My mom’s tired face beamed from a hospital bed, an infant me nestled in her arms as Jack sat next to her with his arm draped around us. The smile on his face matched the one on mom’s, and you’d be forgiven for thinking they were a beautiful, young couple who had just welcomed their first child into the world.Because…that’s what they were. At least in that moment.

“Those were the very first things I put up when I moved in.” Jack’s deep voice rumbled from behind, but I couldn’t tear my eyes away from the picture. “Unsurprisingly, Blair didn’t want them out at the old house. But I wanted to be able to see yours and Leana’s faces every day, so I put them up at my office. Now, I get to have them back in my home where they belong.”

“Where did you get this one?” I spun around, clutching the hospital photo in my hand. “I’ve never seen it before.”
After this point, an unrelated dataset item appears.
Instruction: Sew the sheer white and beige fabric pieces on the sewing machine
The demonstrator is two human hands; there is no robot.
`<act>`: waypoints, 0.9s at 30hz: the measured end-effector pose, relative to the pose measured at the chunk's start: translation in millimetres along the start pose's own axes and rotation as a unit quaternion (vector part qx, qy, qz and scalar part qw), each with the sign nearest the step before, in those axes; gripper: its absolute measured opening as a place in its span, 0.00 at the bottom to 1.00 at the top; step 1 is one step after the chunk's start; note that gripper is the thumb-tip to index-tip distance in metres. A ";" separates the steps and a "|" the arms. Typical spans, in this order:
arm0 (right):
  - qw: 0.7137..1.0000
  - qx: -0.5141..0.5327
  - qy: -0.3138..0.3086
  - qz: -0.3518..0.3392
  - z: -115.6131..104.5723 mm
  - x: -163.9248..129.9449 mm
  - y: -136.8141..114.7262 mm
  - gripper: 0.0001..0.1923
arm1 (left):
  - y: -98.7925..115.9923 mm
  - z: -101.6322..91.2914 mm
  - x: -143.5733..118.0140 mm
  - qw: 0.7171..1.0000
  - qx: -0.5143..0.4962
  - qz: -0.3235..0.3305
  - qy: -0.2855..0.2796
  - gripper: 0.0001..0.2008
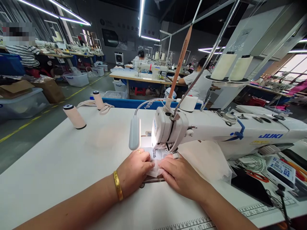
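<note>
Under the lit needle area of a white sewing machine (240, 127) lies a piece of thin, sheer whitish fabric (154, 171). My left hand (136, 167), with a gold bangle at the wrist, pinches the fabric's left side between thumb and fingers. From the right, my right hand (178, 174) grips the same fabric close to the presser foot, fingertips near the other hand's thumb. A wider sheet of pale sheer fabric (206, 158) spreads right of the needle, beneath the machine arm. The needle tip itself is too small to make out.
A small lamp (135, 132) hangs left of the machine head. Two thread spools (74, 117) stand at the table's back left. Right of the machine lie a dark phone-like slab (250, 187), a coiled white cable (251, 163) and a small box (280, 172). Co-workers sit at machines beyond.
</note>
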State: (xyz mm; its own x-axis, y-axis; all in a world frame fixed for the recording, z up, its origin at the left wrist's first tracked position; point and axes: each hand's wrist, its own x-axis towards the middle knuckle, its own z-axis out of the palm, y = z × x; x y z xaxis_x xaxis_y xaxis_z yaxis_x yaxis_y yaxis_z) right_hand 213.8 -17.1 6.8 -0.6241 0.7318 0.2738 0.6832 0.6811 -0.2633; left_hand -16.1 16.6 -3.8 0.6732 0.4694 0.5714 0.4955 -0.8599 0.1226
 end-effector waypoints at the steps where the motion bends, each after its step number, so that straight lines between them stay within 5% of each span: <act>1: 1.000 -0.004 0.005 -0.001 0.9 0.3 0.2 0.09 | -0.6 -0.1 0.7 1.000 0.002 -0.003 -0.006 0.16; 9: 0.999 0.006 0.030 -0.023 5.5 2.0 0.0 0.10 | 0.7 3.0 -2.7 0.999 -0.027 -0.003 -0.034 0.15; 19: 0.983 0.127 0.115 0.059 11.1 4.7 0.2 0.09 | -10.7 -1.5 6.8 0.980 -0.130 -0.118 -0.091 0.15; 22: 0.989 0.113 0.090 0.041 7.2 3.2 1.2 0.09 | -8.1 -2.4 5.9 0.986 -0.119 -0.089 -0.080 0.16; 27: 0.998 0.034 -0.043 -0.011 -4.7 -2.9 -4.3 0.07 | 5.7 -5.5 -2.5 0.997 -0.061 -0.016 -0.046 0.16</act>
State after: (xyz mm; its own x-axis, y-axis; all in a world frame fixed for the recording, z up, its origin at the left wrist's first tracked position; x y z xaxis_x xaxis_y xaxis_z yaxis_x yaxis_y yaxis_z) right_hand 214.4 -22.2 11.5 -0.6704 0.7144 0.2006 0.6438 0.6944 -0.3214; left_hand -18.0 9.5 0.0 0.7087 0.5084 0.4892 0.4511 -0.8596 0.2400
A sad smile played on Jack’s face as he stepped forward and took the photo from me. He looked at it with such a melancholic expression that it almost hurt my heart to witness. “I asked the nurse to snap this real quick on one of those old disposable cameras I had. I think Leana was so doped up that she completely forgot about it. I only had the one copy among all the others from that day that were just of you and her, so I kept it and gave her the rest. It was just a little piece of us that I was able to keep.”

I was rooted to the spot, my face cold and wet from tears that I hadn’t noticed had fallen. I instinctively clutched at Rhys’ hand, but felt nothing but air until he sidled up next to me, intertwining our fingers to ground me. “Can I—” I cleared my throat, but the words were caught in the web of emotion strumming through me.

Jack’s face softened in recognition of what I was trying to ask. “I’ll make you a copy tomorrow,” he smiled at me. I could only nod my thanks as I placed the frame back on the mantle, giving it one last glance as we all headed outside to eat.

We sat out on the shaded deck, the conversation flowing easier than I expected it to. Jack asked about our school, our majors, our friends, Rhys’ family, our plans after graduation, and how we met. Thatquestion had Rhys squirming and me fighting to hold back my laughter at how uncomfortable he looked, but we settled on telling him that we met at a party. I mean, it wasn’t a lie. He didn’t need to know the pesky details.

“I’m sorry about the championship last weekend. That was a tough loss. How is your team handling it?” Jack asked, topping off our wine as we finished our steaks.

“Some of us are dealing with it better than others. Griffin was being a dramatic shit all week, wearing nothing but black and declaring it a period of mourning. I tried locking him in his room after the fifth day, but fucker broke out in under fifteen minutes,” I shared, laughing at the memory of Griff’s endless profanities and colorful threats as he tried to jimmy the lock.